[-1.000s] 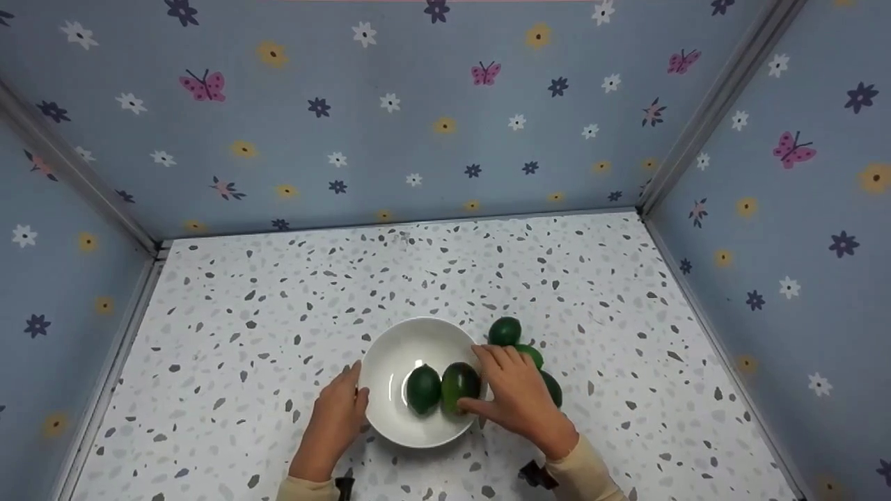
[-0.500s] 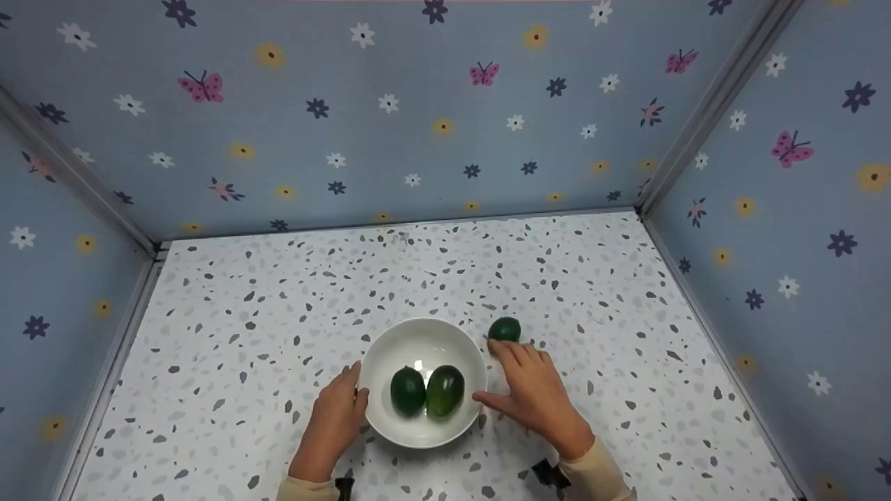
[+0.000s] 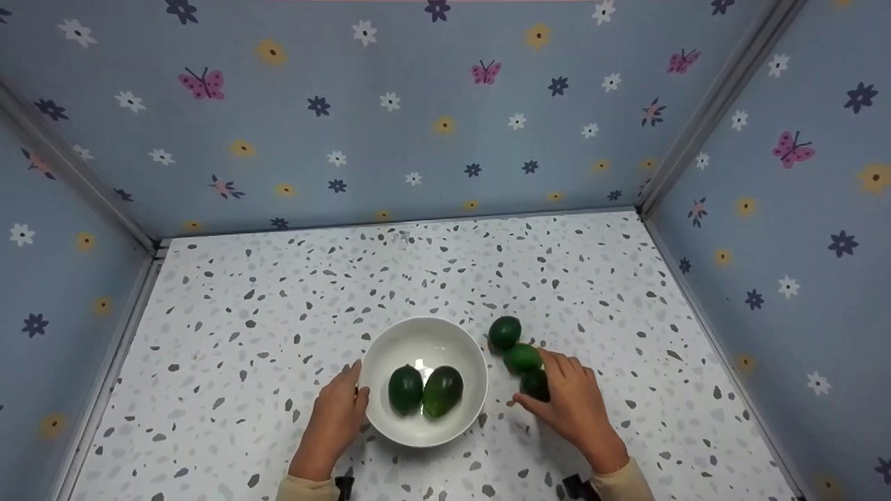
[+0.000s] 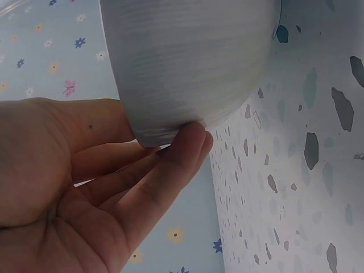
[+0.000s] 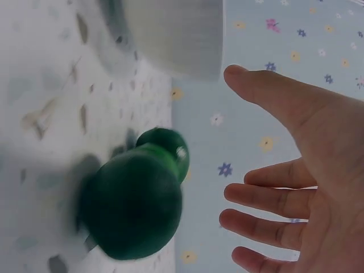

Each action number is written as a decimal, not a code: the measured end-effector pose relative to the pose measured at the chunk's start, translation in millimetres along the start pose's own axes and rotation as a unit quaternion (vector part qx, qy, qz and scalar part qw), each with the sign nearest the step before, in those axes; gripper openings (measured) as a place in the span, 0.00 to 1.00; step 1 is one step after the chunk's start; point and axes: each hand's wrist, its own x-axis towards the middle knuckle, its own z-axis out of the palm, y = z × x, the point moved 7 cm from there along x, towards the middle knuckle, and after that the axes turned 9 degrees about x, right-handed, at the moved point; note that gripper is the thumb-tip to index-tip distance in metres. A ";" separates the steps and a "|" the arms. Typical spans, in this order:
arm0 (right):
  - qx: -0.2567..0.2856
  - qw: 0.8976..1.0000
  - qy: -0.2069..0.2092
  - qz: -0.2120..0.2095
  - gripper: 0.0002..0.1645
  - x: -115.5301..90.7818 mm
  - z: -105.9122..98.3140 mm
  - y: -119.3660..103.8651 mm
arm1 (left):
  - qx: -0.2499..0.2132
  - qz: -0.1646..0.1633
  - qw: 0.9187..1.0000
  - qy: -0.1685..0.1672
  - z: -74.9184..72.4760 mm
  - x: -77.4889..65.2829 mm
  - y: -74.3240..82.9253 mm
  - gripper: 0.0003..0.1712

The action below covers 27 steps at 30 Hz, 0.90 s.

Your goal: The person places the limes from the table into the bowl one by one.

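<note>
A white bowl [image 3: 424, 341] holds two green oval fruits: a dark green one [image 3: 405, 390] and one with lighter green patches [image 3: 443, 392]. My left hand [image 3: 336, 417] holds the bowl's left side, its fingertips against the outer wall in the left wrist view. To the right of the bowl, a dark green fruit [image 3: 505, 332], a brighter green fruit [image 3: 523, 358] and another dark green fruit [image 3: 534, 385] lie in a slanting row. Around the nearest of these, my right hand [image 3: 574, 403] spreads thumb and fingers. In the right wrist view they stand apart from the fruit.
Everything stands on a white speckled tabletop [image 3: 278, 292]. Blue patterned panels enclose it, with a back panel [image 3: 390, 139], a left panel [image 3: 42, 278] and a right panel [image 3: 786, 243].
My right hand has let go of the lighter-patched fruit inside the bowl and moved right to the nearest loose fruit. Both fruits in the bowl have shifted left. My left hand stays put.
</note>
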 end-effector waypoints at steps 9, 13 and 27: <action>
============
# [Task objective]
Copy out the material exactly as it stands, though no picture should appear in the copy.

# [Answer below]
[-1.000s] 
[-0.500s] 
[+0.000s] 
[+0.000s] 
[+0.000s] 

Each action number is written as a decimal, not a code: the measured end-effector pose relative to the pose measured at the chunk's start, translation in millimetres along the start pose's own axes and rotation as a unit quaternion (vector part qx, qy, qz and scalar part qw), each with the sign nearest the step before, in those axes; gripper openings (measured) as a place in the span, 0.00 to 1.00; step 1 is one step after the chunk's start; point and axes: each hand's wrist, its own x-axis towards the middle knuckle, its own z-axis out of the palm, y = z × x, the point moved 7 cm from there along x, towards the middle knuckle, and after that the axes turned 9 degrees about x, right-handed, at the moved point; note that gripper is the thumb-tip to index-tip distance in metres. A ";" separates the steps and a "|" the arms. Typical spans, in this order:
arm0 (right):
  - qx: -0.2567..0.2856
  - qw: 0.8976..1.0000
  - qy: -0.2069..0.2092
  - qz: -0.2120..0.2095
  - gripper: 0.0002..0.1645
  - x: -115.5301..90.7818 mm
  - z: -105.9122..98.3140 mm
  - y: -119.3660..103.8651 mm
arm1 (left):
  - qx: -0.2499..0.2132
  - qz: -0.1646..0.1633
  - qw: 0.9187..1.0000
  - qy: -0.1685..0.1672
  - z: -74.9184..72.4760 mm
  - x: -77.4889..65.2829 mm
  - y: -74.3240..82.9253 mm
  - gripper: 0.0003..0.1712

The action below covers 27 steps at 30 Hz, 0.90 s.

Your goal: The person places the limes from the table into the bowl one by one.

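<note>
A white bowl [image 3: 424, 341] holds two green oval fruits: a dark green one [image 3: 405, 390] and one with lighter green patches [image 3: 443, 392]. My left hand [image 3: 336, 417] holds the bowl's left side, its fingertips against the outer wall in the left wrist view. To the right of the bowl, a dark green fruit [image 3: 505, 332], a brighter green fruit [image 3: 523, 358] and another dark green fruit [image 3: 534, 385] lie in a slanting row. Around the nearest of these, my right hand [image 3: 574, 403] spreads thumb and fingers. In the right wrist view they stand apart from the fruit.
Everything stands on a white speckled tabletop [image 3: 278, 292]. Blue patterned panels enclose it, with a back panel [image 3: 390, 139], a left panel [image 3: 42, 278] and a right panel [image 3: 786, 243].
My right hand has let go of the lighter-patched fruit inside the bowl and moved right to the nearest loose fruit. Both fruits in the bowl have shifted left. My left hand stays put.
</note>
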 end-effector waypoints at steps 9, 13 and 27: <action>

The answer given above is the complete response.